Était-ce par pressentiment ou simplement par désespoir qu'ils se dirent:
—Adieu, Macloune!
—Adieu, Maïchette!
Et la pauvrette, trempée et transie jusqu'à la moëlle, claquant des dents, rentra chez son oncle où l'on ne s'était pas aperçu de son absence, tandis que Macloune lançait son canot dans les roulins et se dirigeait vers Lanoraie.
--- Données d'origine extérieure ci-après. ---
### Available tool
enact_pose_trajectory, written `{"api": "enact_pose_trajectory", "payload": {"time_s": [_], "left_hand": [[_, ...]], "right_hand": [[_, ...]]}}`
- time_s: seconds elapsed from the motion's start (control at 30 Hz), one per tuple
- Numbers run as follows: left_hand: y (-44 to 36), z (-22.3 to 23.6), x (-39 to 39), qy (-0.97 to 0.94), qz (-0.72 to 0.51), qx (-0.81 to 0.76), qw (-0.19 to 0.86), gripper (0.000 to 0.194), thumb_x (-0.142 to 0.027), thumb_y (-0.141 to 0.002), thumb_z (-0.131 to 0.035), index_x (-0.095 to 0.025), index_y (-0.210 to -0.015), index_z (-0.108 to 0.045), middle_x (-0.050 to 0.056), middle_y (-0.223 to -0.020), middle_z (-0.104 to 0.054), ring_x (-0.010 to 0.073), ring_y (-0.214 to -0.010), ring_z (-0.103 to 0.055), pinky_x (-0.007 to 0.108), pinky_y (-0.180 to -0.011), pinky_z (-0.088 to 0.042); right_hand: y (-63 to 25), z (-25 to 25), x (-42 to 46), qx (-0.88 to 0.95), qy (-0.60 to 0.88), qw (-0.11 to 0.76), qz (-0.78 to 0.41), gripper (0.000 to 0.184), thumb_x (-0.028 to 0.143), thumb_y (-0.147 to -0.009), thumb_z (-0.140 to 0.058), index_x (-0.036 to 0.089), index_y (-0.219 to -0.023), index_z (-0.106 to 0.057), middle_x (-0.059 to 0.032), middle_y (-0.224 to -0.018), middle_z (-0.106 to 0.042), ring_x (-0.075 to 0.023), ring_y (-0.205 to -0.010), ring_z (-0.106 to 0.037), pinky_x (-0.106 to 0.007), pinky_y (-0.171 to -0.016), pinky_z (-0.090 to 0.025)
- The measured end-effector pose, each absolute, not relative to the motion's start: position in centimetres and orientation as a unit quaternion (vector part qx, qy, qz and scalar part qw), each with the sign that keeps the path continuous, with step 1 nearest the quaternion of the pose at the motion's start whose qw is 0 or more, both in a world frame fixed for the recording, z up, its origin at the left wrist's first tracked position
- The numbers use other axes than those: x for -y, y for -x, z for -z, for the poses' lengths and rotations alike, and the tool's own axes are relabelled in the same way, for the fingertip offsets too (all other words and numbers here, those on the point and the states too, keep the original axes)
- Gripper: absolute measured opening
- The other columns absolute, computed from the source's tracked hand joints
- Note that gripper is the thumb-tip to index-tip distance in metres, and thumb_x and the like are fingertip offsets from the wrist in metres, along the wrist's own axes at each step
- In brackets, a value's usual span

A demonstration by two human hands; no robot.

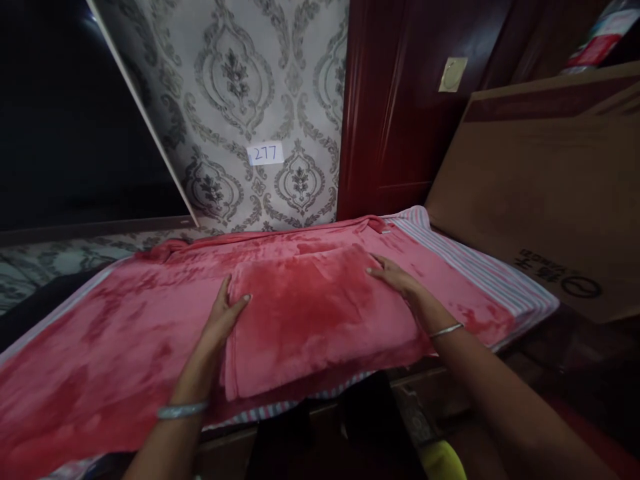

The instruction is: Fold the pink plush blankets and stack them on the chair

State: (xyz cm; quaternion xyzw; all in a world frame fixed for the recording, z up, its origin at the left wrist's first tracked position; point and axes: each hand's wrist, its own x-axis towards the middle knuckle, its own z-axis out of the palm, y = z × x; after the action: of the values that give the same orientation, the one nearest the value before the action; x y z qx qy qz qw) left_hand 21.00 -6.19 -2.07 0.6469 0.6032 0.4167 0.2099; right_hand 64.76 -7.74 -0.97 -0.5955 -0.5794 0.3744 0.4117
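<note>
Folded blanket (315,313): plush pile, pink w/ darker red patches where nap is brushed, esp. mid & far part of top face. Folded into a compact, approx. rect. pad; stacked layers are seen at L side, where a stitched hem is also shown. Top is left fairly smooth, w/ a few soft creases toward R; corners are rounded. Pad is laid flat on the pink spread (155,307), nr its front edge, approx. mid-width, turned slightly. Underside is hidden, so whether it's joined to the spread can't be told.
</note>
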Motion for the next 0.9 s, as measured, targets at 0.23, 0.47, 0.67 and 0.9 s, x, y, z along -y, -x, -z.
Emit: {"api": "enact_pose_trajectory", "payload": {"time_s": [0.23,0.47,0.67,0.9], "left_hand": [[-21.2,-3.9,4.3,-0.619,-0.462,-0.576,0.268,0.078,-0.031,-0.086,-0.066,-0.014,-0.156,-0.034,0.016,-0.154,-0.049,0.0292,-0.137,-0.052,0.045,-0.114,-0.046],[-26.1,-4.0,3.8,-0.764,-0.282,-0.579,0.044,0.065,-0.031,-0.094,-0.051,-0.014,-0.155,-0.039,0.014,-0.161,-0.040,0.0270,-0.151,-0.034,0.046,-0.124,-0.031],[-32.8,0.6,7.7,-0.828,-0.086,-0.553,0.010,0.061,-0.039,-0.099,-0.043,-0.021,-0.157,-0.039,0.013,-0.168,-0.026,0.0311,-0.157,-0.018,0.062,-0.126,-0.012],[-32.7,3.6,7.6,-0.830,-0.037,-0.557,-0.001,0.061,-0.040,-0.101,-0.037,-0.022,-0.159,-0.035,0.014,-0.169,-0.022,0.0311,-0.157,-0.016,0.065,-0.124,-0.011]], "right_hand": [[-64.8,-3.4,4.9,0.604,0.595,0.435,-0.302,0.067,0.032,-0.088,-0.059,0.015,-0.152,-0.047,-0.0129,-0.135,-0.065,-0.0291,-0.117,-0.065,-0.044,-0.100,-0.053],[-57.3,-2.5,4.2,0.722,0.633,0.279,-0.011,0.063,0.034,-0.097,-0.047,0.012,-0.155,-0.043,-0.0147,-0.158,-0.042,-0.0337,-0.146,-0.038,-0.051,-0.122,-0.026],[-49.5,1.7,7.7,0.795,0.591,0.137,-0.010,0.056,0.037,-0.103,-0.038,0.023,-0.158,-0.040,-0.0062,-0.166,-0.028,-0.0289,-0.155,-0.018,-0.057,-0.123,-0.015],[-49.4,4.6,7.8,0.798,0.590,0.122,-0.024,0.056,0.036,-0.102,-0.036,0.022,-0.157,-0.041,-0.0058,-0.165,-0.029,-0.0266,-0.155,-0.019,-0.056,-0.124,-0.016]]}}
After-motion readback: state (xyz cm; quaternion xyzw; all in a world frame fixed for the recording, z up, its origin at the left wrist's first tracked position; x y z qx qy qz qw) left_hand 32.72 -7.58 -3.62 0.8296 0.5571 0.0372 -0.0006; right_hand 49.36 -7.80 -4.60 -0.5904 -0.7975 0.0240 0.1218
Il avait vent contraire et il fallait toute son habileté pour empêcher la frêle embarcation d'être submergée dans les vagues.
Il en eut bien pour deux heures d'un travail incessant avant d'atteindre la rive opposée.
Sa mère avait passé la nuit blanche à l'attendre, dans une inquiétude mortelle. Macloune se mit au lit tout épuisé, grelottant, la figure enluminée par la fièvre; et tout ce que put faire la pauvre Marie Gallien pour réchauffer son enfant fut inutile.
Le docteur, appelé vers les neuf heures du matin, déclara qu'il souffrait d'une pleurésie mortelle et qu'il l'allait appeler le prêtre au plus tôt.
Le bon curé apporta le viatique au moribond qui gémissait dans le délire et qui balbutiait des paroles incompréhensibles. Macloune reconnut cependant le prêtre qui priait à ses côtés et il expira en jetant sur lui un regard de doux reproche et d'inexprimable désespérance et en murmurant le nom de Marichette.